Another point I wanted to address is what expectations to have going into this book. I have heard this described as a tale about mermaids. This is not true. Also, you are thrown into the world and a lot of the book is figuring out how this world works, while getting to know these sisters. It took several chapters to get a handle of what is going on, but after that, it flowed. One more thing is that (to me) this felt more of a character-driven novel. While there were definitely things that happened and moved the plot, they were not always expounded upon and the focus was always more on the sisters and it's effect on them.
Thank you to Macmillan and Netgalley for this digital advanced readers copy.
I think I set myself up for failure with this book. I thought I was going to be about black mermaids and to a certain point it is. Just not the way I was expecting. I can still appreciate how relevant and heavy the topics of discussion were, especially for people of color. But if I were to look at this as a fantasy book the rating would not be good. You were thrown into this world were magical creatures exist but that’s about it. I was lost most of the time and couldn’t discern the “voices” of the two characters until I was far long. I’m going to wait to get a physical copy of this and try it again.
At less than 300 pages, this felt incredibly long to read and I think that was because the story is trying to tackle a lot of themes, which made the pacing quite stagnant at times. I felt like the world-building (or lack of) really let me down.

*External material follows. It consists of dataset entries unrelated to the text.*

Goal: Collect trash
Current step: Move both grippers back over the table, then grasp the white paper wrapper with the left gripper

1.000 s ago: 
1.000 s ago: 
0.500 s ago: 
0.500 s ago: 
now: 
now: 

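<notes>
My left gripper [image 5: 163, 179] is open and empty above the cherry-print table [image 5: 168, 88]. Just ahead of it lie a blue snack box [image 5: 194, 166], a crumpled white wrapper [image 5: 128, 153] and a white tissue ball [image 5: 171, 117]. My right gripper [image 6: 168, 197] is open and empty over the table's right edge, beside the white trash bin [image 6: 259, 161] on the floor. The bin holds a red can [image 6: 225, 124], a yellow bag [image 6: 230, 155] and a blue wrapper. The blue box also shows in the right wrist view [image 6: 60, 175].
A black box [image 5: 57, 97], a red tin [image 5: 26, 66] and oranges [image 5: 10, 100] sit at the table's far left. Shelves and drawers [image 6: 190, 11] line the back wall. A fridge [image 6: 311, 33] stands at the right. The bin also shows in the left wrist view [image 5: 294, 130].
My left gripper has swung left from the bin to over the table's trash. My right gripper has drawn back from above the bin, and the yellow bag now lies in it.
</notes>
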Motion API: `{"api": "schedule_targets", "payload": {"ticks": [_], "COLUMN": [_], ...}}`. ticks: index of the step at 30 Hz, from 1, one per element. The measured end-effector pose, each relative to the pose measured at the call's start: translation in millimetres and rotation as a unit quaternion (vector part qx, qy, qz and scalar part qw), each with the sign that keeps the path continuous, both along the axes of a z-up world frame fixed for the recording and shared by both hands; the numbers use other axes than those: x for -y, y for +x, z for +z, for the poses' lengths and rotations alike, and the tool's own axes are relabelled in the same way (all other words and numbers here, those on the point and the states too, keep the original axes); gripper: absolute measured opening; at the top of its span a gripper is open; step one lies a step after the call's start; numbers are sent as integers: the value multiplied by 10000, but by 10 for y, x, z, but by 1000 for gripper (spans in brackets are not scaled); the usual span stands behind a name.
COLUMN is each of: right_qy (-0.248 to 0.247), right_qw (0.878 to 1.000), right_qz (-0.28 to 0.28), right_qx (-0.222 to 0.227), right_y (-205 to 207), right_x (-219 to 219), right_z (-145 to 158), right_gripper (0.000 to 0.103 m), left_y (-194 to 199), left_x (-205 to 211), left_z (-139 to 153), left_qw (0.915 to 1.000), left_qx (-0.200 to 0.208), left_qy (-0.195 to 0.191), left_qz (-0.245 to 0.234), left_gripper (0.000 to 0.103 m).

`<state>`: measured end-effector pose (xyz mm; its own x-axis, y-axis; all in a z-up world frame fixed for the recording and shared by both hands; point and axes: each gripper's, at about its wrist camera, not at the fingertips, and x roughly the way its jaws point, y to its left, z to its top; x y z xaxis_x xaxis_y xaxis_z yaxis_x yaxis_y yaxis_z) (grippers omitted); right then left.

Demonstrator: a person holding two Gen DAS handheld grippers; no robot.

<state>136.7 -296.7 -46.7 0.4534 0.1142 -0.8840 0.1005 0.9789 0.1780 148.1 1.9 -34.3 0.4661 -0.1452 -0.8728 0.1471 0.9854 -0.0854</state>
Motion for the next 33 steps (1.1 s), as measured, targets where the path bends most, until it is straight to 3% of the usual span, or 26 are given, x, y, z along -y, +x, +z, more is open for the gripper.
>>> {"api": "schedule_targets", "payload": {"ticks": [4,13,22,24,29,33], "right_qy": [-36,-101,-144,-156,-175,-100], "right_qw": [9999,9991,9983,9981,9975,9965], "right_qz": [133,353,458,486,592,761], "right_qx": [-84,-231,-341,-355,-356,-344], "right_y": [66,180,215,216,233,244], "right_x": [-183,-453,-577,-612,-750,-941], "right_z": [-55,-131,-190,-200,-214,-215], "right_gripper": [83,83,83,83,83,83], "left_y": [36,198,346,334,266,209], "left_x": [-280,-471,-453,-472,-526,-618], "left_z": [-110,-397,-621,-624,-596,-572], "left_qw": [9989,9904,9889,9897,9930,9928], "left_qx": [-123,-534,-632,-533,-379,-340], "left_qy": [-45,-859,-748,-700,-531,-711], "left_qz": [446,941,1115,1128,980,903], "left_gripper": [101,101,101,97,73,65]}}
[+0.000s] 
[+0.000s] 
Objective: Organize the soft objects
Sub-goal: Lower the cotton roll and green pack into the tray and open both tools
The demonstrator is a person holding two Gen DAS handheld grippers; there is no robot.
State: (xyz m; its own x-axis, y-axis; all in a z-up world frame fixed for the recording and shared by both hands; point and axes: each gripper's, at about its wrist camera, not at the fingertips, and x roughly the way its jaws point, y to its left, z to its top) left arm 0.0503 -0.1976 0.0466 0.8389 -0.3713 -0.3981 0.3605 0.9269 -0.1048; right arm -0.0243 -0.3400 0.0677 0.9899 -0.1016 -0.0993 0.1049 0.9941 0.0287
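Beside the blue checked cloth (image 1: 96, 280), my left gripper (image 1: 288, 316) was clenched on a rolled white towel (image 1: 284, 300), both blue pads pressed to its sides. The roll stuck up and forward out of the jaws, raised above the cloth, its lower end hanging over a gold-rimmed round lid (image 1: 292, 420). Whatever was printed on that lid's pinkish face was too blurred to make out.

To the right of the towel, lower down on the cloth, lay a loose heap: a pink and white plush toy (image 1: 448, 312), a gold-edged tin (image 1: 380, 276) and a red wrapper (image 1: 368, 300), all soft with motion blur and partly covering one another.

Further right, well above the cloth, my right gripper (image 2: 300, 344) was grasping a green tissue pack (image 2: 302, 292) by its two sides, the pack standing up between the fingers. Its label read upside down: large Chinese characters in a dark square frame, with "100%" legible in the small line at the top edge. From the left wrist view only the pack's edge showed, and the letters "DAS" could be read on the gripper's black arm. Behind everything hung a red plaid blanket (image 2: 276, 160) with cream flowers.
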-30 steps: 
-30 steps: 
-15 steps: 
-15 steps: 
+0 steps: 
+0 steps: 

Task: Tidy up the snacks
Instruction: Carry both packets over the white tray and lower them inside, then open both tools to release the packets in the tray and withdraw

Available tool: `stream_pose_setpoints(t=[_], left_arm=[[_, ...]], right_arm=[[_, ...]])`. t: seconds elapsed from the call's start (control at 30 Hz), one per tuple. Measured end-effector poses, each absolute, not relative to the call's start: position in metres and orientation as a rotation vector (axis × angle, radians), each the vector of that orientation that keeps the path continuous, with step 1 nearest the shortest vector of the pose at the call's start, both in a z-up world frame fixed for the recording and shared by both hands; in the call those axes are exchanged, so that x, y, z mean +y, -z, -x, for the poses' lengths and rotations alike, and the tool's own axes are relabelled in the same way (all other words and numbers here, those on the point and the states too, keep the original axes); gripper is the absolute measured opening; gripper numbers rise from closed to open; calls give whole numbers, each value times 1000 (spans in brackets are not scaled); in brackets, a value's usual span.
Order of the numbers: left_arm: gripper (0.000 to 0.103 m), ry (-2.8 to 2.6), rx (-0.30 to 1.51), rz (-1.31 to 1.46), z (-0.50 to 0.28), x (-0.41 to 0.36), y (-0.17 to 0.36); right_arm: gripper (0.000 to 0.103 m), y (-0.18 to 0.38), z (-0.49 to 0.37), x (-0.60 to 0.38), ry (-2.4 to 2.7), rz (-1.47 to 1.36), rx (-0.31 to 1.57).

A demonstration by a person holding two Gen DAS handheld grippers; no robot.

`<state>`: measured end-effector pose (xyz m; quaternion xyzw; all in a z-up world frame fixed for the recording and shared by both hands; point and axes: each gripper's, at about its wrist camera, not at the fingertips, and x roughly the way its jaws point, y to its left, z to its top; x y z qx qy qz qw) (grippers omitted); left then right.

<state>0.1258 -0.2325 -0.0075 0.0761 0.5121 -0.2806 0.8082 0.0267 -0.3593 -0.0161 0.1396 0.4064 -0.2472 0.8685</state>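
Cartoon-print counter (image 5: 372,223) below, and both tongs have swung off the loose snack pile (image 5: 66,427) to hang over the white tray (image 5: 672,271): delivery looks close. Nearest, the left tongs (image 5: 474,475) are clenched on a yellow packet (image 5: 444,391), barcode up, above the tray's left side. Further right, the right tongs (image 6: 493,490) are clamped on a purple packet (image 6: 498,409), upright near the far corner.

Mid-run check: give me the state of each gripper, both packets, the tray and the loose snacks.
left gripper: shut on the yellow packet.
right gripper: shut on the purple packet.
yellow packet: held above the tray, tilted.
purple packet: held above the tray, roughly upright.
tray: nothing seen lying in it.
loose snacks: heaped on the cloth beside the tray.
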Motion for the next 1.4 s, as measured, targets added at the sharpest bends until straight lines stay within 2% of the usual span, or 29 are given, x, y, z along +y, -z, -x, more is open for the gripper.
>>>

I was expecting this epic fantasy with mermaids and that's not what this book delivers. Magic lives amongst the real world - which is fine - but there's almost no background information provided. There's all of these mythical beings elokos, sprites, gargoyles (Ah, Gargy. You'll be missed) that are totally left up to the reader to make up their own understanding of. The elokos in particular, were a rather large part of the story (secondary to sirens) and it was never really explained what they were?
What I did get from A Song Below Water was a story with an incredible sisterhood bond, strong social commentary on racism, police brutality and social injustice, and basically an amazing feminist read with our two black sisters finding their voices in a marginalised community.
“Black and female and a siren is just layers upon layers of trauma. Tav’s so good at breaking it down, but she rarely does unless it’s just her and me.
One time I said she’s too young to deal with this, and she said we don’t get to be.”
This book fell flat for me.
There wasn’t enough magic...
There wasn’t enough truth...
The magical realism did not live up.
The themes the author seemed to want to discuss got watered down with magic, and the magic got lost in the themes...
Either this needed to be longer, or revised a few more times to tighten up the details...
I will say there are great moments in this story - the characters are much needed voices in today’s books, but again the two MCs were too easy to confuse and needed to be more different from each other...
I am sure there are many readers who will get swept up in the concept and enjoy the story, but for me, this was not a good read.